Abstract

he cDNAs for interferon-γ (IFN-γ) and allogeneic H-2Kd molecules were transfected into highly metastatic B16F10 melanoma cells (H-2b), and the synergistic effects of the antitumor immune responses by the doubly transfected cells (B16/Kd/IFN-γ cells) were investigated in C57BL/6 mice (H-2b). The singly transfected B16F10 cells with either IFN-γ or H-2Kd cDNA (B16/IFN-γ or B16/Kd cells) were used as controls. The B16/Kd/IFN-γ cells secreted biologically active IFN-γ, and strongly expressed both syngeneic and allogeneic MHC class I antigens (H-2Kb and H-2Kd) on the same cell construct.

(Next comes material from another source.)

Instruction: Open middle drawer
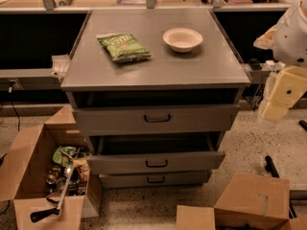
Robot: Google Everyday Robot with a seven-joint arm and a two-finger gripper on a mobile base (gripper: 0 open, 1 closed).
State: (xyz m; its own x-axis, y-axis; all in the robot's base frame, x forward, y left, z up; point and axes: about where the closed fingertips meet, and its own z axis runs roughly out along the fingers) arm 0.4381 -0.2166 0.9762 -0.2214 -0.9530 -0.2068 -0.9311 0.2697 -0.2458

Immunization with the doubly transfected B16/Kd/IFN-γ cells induced higher anti B16F10 cellular cytotoxic responses than the single transfected B16/IFN-γ or B16/Kd cells. Lyt-2.2 (CD8)+ T-cells were a major effector cell-type involved in the anti B16F10 responses and their cytotoxic activities were augmented in the immunized mice with the B16/Kd/IFN-γ cells, as demonstrated by in vitro depletion experiments. The survival period of melanoma-bearing mice treated with the B16/Kd/IFN-γ cells was significantly longer than that treated with the B16/IFN-γ or B16/Kd cells. Furthermore, the treatment with the B16/Kd/IFN-γ cells was capable of greatly inhibiting lung metastasis from small, established B16F10 footpad tumors. These results suggest that the augmented immunotherapeutic potentials can be achieved by the vaccination with IFN-γ and allogeneic MHC class I genes transfected B16F10 melanoma cells.